Im Anschluss an die Wiederausfuhr erhebt die Zollverwaltung die Einfuhrsteuer auf dem Mietentgelt. Dazu stellt sie der Heidi’s Almhütten GmbH jeweils einen Fragebogen zu, auf dem die Miete unter Beilage der Mietrechnung(en) anzugeben ist. Aufgrund dieser Angaben erhält Heidi’s Almhütten GmbH eine Veranlagungsverfügung MWST. Veranlagungsverfügungen MWST aufgrund von ZAVV werden bis anhin noch physisch erstellt (im Gegensatz zu den elektronischen Veranlagungsverfügungen eVV bei der Einfuhr in den zollrechtlich freien Verkehr). Die Zahlungsfrist beträgt 60 Tage. 

Kein Liquiditätsabgang trotz Abrechnung nach ver-einnahmten Entgelten
Im Zusammenhang mit einer Almhüttenvermietung im Berner Oberland im Januar 2020 erhält die Heidi’s Almhütten GmbH am 31. März 2020 eine Rechnung der EZV für CHF 9‘261.35 Einfuhrsteuer, zahlbar bis 30. Mai 2020. Die Rechnung an den Kunden über € 118‘470 inkl. 7,7% MWST datiert vom 13. Dezember 2019 und wurde gesamthaft am 31. Dezember 2019 bezahlt. Aufgrund der gewählten Abrechnungsart (vereinnahmte Entgelte) deklariert Heidi’s Almhütten GmbH somit im 4. Quartal 2019 einen steuerbaren Bruttoumsatz von CHF 131‘442.45 (Umrechnung zum Monatsmittelkurs Dezember 2019: 1.1095) und Umsatzsteuer von CHF 9‘397.45. Die geschuldete Steuer überweist sie fristgerecht bis am 29. Februar 2020 der ESTV.

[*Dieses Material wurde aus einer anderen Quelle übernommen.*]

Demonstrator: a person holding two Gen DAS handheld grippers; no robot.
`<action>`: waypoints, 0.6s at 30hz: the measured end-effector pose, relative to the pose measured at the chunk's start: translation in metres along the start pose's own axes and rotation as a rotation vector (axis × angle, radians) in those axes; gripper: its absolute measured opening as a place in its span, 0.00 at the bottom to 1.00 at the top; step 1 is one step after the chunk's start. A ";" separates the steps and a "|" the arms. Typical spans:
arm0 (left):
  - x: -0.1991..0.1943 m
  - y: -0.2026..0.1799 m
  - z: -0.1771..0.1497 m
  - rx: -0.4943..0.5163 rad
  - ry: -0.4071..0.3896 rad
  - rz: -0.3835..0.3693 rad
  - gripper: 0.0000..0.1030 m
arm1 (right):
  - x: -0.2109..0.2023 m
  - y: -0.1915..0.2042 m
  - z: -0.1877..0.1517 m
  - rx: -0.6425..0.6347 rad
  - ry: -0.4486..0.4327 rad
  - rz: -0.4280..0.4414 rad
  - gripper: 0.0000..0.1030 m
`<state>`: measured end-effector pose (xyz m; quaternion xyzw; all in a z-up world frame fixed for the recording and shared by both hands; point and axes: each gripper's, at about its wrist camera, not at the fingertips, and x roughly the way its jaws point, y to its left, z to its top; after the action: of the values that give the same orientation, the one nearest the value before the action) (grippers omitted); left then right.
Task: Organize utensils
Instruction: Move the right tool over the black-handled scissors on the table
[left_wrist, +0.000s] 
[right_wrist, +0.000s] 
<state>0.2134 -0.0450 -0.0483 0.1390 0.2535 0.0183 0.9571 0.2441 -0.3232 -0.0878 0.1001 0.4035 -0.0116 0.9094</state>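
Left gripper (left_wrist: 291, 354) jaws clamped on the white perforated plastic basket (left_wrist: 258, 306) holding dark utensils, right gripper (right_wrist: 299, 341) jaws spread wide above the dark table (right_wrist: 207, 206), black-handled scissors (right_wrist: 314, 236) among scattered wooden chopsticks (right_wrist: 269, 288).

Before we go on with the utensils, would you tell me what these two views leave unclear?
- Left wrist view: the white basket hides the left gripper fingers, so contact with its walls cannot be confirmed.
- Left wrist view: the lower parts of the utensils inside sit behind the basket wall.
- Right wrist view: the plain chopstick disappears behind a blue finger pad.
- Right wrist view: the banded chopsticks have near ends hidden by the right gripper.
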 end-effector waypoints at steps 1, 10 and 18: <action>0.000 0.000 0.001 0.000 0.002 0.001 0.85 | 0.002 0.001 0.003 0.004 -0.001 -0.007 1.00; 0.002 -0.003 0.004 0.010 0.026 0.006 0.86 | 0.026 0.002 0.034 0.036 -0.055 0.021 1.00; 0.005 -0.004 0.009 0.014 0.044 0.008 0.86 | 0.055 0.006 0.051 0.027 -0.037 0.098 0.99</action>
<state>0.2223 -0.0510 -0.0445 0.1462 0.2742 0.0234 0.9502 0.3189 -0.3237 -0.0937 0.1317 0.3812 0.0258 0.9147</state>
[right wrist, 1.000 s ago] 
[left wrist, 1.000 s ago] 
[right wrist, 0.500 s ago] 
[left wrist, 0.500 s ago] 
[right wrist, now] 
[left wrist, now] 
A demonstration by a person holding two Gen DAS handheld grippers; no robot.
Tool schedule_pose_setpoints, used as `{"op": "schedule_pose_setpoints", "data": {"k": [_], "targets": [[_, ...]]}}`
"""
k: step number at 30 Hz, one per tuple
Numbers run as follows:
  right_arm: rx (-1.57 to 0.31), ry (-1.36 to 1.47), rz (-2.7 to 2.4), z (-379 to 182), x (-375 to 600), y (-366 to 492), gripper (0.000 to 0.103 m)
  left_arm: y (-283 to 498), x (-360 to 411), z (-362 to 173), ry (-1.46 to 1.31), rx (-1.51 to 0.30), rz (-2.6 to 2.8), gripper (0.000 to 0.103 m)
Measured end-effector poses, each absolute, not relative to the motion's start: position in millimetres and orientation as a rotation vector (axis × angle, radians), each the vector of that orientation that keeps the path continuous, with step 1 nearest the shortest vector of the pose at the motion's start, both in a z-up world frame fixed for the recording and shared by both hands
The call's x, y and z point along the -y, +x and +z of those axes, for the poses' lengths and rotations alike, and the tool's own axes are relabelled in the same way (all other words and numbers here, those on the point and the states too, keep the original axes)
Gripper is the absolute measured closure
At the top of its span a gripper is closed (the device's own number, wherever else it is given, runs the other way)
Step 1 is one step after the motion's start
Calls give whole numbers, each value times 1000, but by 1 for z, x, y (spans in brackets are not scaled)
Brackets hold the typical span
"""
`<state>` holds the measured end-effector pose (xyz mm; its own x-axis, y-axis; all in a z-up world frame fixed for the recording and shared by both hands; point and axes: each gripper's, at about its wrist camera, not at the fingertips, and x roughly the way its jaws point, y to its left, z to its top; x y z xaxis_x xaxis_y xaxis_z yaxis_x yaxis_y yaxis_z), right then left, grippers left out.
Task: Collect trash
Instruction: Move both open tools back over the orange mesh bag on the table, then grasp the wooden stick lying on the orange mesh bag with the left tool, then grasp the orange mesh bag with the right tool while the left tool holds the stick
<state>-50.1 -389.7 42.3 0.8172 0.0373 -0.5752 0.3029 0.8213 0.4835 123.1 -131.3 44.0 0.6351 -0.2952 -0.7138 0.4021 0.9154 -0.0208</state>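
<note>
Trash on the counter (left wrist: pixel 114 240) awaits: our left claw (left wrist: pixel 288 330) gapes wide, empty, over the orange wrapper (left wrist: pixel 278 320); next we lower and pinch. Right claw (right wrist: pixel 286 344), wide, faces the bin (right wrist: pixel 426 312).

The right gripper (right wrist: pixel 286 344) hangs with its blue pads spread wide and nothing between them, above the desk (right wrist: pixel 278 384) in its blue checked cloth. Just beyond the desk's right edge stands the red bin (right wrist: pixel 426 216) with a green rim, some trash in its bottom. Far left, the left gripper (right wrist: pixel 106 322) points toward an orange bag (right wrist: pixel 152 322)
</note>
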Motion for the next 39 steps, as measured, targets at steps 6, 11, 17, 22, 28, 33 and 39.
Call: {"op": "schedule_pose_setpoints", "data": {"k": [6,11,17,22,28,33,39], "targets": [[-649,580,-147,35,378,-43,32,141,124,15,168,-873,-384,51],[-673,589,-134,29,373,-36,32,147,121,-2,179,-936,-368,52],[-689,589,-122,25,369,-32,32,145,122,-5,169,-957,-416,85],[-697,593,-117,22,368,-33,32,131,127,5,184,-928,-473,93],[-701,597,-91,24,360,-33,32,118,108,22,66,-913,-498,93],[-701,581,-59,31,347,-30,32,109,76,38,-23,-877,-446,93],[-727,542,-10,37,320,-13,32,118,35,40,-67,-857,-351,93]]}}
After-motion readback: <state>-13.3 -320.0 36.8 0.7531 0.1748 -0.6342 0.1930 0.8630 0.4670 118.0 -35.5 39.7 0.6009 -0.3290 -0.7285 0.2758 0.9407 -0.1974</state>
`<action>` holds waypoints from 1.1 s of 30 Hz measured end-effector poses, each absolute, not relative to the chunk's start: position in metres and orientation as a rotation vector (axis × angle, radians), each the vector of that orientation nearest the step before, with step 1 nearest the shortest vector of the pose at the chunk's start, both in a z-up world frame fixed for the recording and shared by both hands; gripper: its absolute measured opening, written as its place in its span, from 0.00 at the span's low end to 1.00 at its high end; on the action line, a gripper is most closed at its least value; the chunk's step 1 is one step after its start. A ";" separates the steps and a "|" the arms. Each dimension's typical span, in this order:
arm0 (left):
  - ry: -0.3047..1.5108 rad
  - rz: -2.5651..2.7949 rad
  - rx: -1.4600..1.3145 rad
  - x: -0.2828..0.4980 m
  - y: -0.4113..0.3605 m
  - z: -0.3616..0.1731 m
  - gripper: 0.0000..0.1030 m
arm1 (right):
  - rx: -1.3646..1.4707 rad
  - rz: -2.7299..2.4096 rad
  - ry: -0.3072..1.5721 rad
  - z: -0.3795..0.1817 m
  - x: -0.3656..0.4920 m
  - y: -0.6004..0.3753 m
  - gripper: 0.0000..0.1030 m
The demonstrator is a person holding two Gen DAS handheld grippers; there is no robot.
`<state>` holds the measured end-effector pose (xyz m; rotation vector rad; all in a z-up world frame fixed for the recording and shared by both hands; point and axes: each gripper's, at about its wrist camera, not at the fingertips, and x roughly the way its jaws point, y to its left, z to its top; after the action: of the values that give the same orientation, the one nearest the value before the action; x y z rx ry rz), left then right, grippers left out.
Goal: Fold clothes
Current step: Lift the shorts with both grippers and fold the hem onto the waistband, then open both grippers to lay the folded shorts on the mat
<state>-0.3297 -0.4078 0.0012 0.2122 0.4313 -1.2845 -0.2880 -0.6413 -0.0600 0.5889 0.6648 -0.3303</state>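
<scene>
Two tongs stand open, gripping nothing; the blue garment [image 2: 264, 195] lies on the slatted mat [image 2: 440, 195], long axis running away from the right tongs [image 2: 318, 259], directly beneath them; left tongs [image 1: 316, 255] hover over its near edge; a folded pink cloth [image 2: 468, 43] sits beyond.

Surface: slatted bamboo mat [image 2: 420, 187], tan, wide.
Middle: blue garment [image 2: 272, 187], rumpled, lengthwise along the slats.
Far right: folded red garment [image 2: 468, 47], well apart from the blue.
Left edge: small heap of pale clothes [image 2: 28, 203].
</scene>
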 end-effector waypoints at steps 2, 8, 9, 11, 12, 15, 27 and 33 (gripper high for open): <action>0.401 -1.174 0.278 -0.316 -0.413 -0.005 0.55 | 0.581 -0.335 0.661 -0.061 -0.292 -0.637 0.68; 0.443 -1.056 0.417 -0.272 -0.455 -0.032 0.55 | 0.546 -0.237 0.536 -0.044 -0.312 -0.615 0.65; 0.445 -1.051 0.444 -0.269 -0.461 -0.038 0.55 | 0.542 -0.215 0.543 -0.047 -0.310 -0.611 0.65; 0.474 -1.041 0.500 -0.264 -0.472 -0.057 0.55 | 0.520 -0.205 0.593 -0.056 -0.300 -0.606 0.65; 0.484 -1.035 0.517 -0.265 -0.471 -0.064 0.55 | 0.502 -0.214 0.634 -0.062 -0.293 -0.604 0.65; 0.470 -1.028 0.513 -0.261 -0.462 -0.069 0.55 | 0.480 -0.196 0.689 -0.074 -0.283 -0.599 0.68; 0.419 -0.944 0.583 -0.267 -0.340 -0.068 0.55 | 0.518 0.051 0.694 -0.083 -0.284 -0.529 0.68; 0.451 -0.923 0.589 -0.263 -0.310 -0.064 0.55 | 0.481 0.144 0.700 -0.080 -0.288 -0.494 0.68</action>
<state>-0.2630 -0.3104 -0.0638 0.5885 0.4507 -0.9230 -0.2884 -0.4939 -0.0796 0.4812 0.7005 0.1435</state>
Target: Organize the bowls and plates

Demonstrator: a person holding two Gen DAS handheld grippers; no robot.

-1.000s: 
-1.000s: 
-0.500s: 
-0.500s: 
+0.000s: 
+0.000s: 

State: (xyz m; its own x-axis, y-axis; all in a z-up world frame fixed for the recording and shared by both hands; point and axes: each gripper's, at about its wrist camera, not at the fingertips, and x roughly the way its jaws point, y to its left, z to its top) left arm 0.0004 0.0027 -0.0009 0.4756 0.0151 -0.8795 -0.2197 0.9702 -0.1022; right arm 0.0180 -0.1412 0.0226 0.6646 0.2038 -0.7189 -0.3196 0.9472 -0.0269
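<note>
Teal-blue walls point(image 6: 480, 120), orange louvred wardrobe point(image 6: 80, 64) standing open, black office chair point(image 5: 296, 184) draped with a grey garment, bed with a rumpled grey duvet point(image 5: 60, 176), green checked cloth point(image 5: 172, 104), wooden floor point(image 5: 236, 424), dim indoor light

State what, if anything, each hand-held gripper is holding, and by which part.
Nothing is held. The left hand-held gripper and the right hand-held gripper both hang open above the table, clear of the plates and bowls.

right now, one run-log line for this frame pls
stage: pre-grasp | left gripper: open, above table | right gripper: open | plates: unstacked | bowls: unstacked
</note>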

Obwohl die Rechnung über die Einfuhrsteuer erst im Verlauf des 2. Quartals bezahlt wird, darf Heidi’s Almhütten GmbH den entsprechenden Vorsteuerabzug bereit im 1. Quartal 2020 geltend machen, da gemäss Art. 40 Abs. 4 MWSTG der Anspruch auf Vorsteuerabzug aufgrund der Einfuhrsteuer bereits am Ende der Abrechnungsperiode entsteht, in der die Steuer festgesetzt wurde. Der Fiskalvertreter reicht die MWST-Abrechnung der Heidi’s Almhütten GmbH bereits am 1. April 2020 über das Portal ESTV SuisseTax ein. Mangels anderen Umsätzen und Vorsteuern weist die Abrechnung ein Guthaben von CHF 9‘261.35 aus. Dieses wird der Steuerpflichtigen innerhalb von 60 Tagen nach Eingang der Abrechnung bei der ESTV rückvergütet, also spätestens bis am 30. Mai 2020. Im Zeitpunkt der Fälligkeit der Rechnung der EZV verfügt die Heidi’s Almhütten GmbH also bereits über die zurückgeforderte Einfuhrsteuer und es entsteht ihr somit kein Liquiditätsabfluss. 

Covid-19 Unterstützungsmassnahmen
Da die Termine nicht immer so ideal fallen wie in unserm Praxisfall, kann eine Rechnung der EZV über Einfuhrsteuern trotzdem zu einem Liquiditätsengpass führen. In der aktuellen Covid-19 Krise bieten jedoch sowohl die ESTV als auch die EZV Unterstützungsmassnahmen. Einerseits können die Steuerpflichtigen bei der ESTV ein Gesuch für die vorzeitige Rückerstattung - also vor Ablauf der 60 Tage Frist - von Vorsteuerguthaben einreichen. Die EZV ihrerseits verzichtet auf Mahngebühren und Verzugszinsen und bietet die Möglichkeit - auf schriftlichen Antrag - der Stundung bzw. Ratenzahlung. Im vorliegenden Fall könnte die Heidi’s Almhütten GmbH - würden die Termine weniger günstig fallen - dank den erwähn-ten Möglichkeiten trotzdem einen Liquiditätsengpass vermeiden.